Там сидела она, женщина его грез, женщина, которую он искал всю свою жизнь и которую никогда бы не нашел, если бы не искажения времени. Она родилась и выросла в эпохе настолько не похожей на его, но, тем не менее, нашла мир и покой, когда они обосновались в месте, жизнь в котором не сильно изменилась за прошедшие несколько веков.
Своими ритмичными звуками жужжание прядильного колеса успокаивало, и Йен обнаружил, что расслабляется, наблюдая за ней, занятой своей работой. Свет огня мягко падал на ее милые черты и ласкал ее длинные, изящные пальцы, когда она создавала свои шерстяные нити. Они словно принадлежали к другой эпохе. Бывали моменты, особенно когда они проводили вечера в коттедже, когда Йену подчас нестерпимо хотелось выйти и убедиться, что его сияющий красный Ягуар все еще стоит перед дверью.
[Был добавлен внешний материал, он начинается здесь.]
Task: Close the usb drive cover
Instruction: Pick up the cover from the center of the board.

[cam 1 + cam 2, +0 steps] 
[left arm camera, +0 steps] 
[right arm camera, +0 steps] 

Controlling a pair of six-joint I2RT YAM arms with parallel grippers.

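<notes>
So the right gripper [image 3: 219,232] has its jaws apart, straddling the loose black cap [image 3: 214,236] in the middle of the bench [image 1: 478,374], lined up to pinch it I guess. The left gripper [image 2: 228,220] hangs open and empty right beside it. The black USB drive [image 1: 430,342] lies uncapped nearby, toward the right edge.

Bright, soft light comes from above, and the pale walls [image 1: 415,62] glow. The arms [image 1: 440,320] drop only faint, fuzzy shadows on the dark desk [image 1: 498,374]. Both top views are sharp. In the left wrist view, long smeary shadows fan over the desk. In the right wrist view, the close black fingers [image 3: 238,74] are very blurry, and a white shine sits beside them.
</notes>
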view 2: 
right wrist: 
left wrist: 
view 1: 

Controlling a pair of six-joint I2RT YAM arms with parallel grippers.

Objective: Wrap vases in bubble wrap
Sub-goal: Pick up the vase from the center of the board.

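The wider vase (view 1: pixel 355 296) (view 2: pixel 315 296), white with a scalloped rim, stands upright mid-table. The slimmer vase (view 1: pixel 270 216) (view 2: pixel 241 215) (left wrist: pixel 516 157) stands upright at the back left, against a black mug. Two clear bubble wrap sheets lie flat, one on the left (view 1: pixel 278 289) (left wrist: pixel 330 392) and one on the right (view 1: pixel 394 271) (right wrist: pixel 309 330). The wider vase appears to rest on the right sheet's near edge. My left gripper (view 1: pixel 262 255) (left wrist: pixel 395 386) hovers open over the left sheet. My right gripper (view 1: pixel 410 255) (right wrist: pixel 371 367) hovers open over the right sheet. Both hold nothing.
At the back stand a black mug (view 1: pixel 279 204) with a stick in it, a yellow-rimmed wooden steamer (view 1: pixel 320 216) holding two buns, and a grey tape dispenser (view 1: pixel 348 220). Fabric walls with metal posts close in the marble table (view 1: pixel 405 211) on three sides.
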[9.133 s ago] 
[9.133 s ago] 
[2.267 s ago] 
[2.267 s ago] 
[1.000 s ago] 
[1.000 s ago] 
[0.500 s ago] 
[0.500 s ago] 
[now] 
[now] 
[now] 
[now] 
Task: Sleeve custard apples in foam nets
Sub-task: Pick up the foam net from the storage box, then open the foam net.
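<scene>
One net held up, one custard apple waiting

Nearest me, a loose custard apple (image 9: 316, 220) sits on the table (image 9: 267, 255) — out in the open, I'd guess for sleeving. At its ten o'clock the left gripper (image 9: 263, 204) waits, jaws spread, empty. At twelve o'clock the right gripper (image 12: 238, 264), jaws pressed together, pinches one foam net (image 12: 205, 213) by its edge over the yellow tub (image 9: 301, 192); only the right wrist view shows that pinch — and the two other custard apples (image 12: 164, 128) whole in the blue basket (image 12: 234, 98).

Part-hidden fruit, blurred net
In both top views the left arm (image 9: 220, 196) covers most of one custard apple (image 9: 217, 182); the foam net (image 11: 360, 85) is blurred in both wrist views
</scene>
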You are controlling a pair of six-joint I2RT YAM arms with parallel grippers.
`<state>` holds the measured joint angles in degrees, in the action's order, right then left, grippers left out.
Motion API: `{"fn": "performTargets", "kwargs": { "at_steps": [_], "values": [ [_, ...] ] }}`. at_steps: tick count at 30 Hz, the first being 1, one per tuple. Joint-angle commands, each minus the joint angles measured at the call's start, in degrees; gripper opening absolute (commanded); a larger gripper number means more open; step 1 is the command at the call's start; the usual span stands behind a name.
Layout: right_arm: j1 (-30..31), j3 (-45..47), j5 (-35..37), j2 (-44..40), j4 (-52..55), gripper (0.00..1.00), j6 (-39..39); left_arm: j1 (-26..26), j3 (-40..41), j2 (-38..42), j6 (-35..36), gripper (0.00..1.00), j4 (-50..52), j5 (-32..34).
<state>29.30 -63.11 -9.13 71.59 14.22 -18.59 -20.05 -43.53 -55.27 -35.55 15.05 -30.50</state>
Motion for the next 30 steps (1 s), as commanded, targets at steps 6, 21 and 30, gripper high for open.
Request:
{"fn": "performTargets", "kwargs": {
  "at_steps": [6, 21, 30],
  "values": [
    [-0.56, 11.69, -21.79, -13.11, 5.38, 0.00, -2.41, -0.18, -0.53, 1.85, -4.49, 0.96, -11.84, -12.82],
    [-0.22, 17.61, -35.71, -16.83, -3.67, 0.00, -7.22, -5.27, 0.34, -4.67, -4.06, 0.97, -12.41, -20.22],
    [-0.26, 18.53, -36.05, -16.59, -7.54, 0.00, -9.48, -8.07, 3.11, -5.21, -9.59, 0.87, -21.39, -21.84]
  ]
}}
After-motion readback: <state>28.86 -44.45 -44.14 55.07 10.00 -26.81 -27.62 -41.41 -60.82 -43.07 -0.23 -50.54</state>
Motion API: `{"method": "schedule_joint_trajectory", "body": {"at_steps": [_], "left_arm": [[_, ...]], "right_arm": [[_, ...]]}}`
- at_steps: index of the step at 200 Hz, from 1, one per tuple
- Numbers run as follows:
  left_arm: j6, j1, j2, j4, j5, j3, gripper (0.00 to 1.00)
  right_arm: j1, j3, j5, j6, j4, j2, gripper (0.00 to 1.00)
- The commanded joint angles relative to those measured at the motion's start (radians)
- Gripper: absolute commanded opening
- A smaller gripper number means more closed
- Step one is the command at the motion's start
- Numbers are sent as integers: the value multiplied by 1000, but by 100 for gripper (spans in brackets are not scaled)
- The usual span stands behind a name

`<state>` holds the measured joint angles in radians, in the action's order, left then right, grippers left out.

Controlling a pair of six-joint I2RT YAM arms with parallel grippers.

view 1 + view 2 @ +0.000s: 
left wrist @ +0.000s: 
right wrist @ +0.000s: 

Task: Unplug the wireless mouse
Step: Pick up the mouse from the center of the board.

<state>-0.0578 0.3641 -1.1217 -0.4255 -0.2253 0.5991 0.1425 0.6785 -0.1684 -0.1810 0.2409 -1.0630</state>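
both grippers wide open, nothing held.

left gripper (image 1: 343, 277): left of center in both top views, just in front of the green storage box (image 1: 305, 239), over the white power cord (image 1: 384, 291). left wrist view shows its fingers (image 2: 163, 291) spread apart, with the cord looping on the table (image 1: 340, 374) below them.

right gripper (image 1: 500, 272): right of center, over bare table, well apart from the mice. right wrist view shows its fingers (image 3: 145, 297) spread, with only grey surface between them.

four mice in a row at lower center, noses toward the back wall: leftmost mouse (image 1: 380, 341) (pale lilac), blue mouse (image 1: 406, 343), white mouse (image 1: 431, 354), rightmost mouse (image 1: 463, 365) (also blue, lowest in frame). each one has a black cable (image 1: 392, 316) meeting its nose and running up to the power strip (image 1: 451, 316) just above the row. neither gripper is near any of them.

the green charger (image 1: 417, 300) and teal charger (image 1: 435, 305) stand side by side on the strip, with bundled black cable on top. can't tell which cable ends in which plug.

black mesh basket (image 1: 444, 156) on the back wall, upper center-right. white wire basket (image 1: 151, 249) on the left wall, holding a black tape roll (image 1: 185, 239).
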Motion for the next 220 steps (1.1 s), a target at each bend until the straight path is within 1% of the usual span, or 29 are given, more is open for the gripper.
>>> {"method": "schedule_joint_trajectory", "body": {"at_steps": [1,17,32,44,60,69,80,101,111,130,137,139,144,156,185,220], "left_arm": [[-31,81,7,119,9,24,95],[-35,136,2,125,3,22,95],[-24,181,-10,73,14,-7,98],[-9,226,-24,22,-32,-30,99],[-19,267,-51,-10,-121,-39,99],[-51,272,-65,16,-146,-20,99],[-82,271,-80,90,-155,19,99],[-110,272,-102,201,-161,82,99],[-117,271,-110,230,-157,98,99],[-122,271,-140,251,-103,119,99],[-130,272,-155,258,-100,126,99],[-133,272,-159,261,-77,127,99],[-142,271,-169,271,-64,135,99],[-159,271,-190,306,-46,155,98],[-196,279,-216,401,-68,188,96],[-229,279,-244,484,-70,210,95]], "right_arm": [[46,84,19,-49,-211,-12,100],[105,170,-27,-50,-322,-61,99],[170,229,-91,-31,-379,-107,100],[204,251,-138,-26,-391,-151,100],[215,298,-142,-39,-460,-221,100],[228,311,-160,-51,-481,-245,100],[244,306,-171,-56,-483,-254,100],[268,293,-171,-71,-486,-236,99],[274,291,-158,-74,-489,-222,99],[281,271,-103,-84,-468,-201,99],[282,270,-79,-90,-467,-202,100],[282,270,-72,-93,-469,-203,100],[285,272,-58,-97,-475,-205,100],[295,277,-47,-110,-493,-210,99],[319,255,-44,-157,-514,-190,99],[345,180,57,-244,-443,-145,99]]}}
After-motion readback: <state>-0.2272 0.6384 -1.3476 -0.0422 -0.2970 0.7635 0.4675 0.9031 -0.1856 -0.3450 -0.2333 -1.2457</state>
Йен обнаружил, что ему нравится красный цвет.
Он также обнаружил, что ему нравится быстрая езда.
Он откинул голову на спинку кресла и посмотрел на свою жену, замечая изменения. Ее длинные юбки представляли собой буйство красок. Ее свитер был насыщено-красного цвета, от чего огненные блики плясали в ее волосах и на фарфоровой коже. Какая бы дикость не скрывалась под ее забранными волосами и черной одеждой, она вырвалась на свободу в Нагорье. Йен обнаружил, что улыбается. Мисс Уизерспун не узнала бы ее.
— Ты самодовольно улыбаешься.
Йен взглянул на Джейн, вздрогнув от ее голоса.